On Aug 9, 2011, at 1:05 PM, Thomas Hardjono wrote:

> One of the things we need to learn about is the privilges-model used in 
> Android.

Well, it's actually pretty simple: each application is sandboxed in its own 
UID, and then sharing is explicitly and minimally re-enabled through rich, 
high-level IPC mechanisms (see: Binder, Service, AIDL, Intent, Content 
Provider, Manifest Permission, et c.).

> We know that certain features of Kerberos 1.9 (eg. forwardable tickets
> or proxiable tickets) may not be fully suitable for Android and the Dalvik 
> architecture.

Well, I don't know about those features — I am a Kerberos newbie — but I am not 
sure that Dalvik/libcore is where this should go, and hence Dalvik's/libcore's 
strengths and weaknesses and design shouldn't enter into it.

I think (but don't know; the only way to know is to try it) that you can 
provide Kerberos support for applications by shipping an APK with the client 
proxy and its IPC service, and then also providing a JAR or code blob with a 
library stub that third-party app developers can include. Then, apps call into 
that JAR for Kerberos operations; in turn, code in the JAR activates and talks 
to the local Kerberos proxy Service that came in the APK.

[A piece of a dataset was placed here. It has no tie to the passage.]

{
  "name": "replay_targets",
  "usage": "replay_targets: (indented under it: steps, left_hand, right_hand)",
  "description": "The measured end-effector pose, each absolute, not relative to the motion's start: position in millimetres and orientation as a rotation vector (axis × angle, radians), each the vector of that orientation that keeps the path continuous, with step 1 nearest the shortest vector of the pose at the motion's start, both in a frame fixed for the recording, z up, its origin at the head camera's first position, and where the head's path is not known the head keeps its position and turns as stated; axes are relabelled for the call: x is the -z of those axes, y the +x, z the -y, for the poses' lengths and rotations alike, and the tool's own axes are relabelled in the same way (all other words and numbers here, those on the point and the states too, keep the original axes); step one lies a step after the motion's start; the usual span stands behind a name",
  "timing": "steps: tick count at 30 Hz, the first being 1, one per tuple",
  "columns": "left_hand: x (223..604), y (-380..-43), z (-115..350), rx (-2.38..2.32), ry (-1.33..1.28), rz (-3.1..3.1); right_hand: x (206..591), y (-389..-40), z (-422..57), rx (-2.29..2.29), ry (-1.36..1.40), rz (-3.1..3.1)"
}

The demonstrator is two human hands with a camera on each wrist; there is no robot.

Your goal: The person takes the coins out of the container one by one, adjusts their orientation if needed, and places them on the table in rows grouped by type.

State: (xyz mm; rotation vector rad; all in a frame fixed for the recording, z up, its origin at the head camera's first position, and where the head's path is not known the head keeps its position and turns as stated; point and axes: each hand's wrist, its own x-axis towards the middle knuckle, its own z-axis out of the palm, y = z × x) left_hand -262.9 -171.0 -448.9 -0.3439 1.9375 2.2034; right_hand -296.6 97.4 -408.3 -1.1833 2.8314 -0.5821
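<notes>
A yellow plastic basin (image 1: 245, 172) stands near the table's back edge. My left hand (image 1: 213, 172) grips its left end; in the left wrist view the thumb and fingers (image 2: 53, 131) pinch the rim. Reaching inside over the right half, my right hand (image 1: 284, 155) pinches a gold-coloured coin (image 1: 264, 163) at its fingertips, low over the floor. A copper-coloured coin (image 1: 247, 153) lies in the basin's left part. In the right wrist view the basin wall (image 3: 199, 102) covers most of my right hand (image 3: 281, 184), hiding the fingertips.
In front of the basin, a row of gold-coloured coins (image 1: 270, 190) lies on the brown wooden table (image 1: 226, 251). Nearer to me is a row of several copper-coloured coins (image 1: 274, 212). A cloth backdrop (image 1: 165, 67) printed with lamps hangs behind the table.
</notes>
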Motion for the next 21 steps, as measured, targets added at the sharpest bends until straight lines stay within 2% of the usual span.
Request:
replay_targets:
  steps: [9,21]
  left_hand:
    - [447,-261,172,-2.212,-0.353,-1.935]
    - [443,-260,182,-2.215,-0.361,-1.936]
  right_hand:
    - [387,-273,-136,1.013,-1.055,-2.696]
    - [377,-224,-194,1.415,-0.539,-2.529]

At a broad conceptual level, the scenario is really no different from the 
Microsoft COM/DCOM design: "Is it a linked-in library, an in-process service, 
or an out-of-proc service (possibly actually on a remote machine)? Whatever, 
man! It's all the same." Of course, Android/Binder/et c. are way better 
designed than COM/DCOM, but the basic idea is well-known.

I would argue that ultimately, if it meets quality standards, such an APK and 
JAR should be rolled into the official Android source tree and become a 
standard feature. But testing out the idea independently first, to see if it 
works and if people want it, makes perfect sense.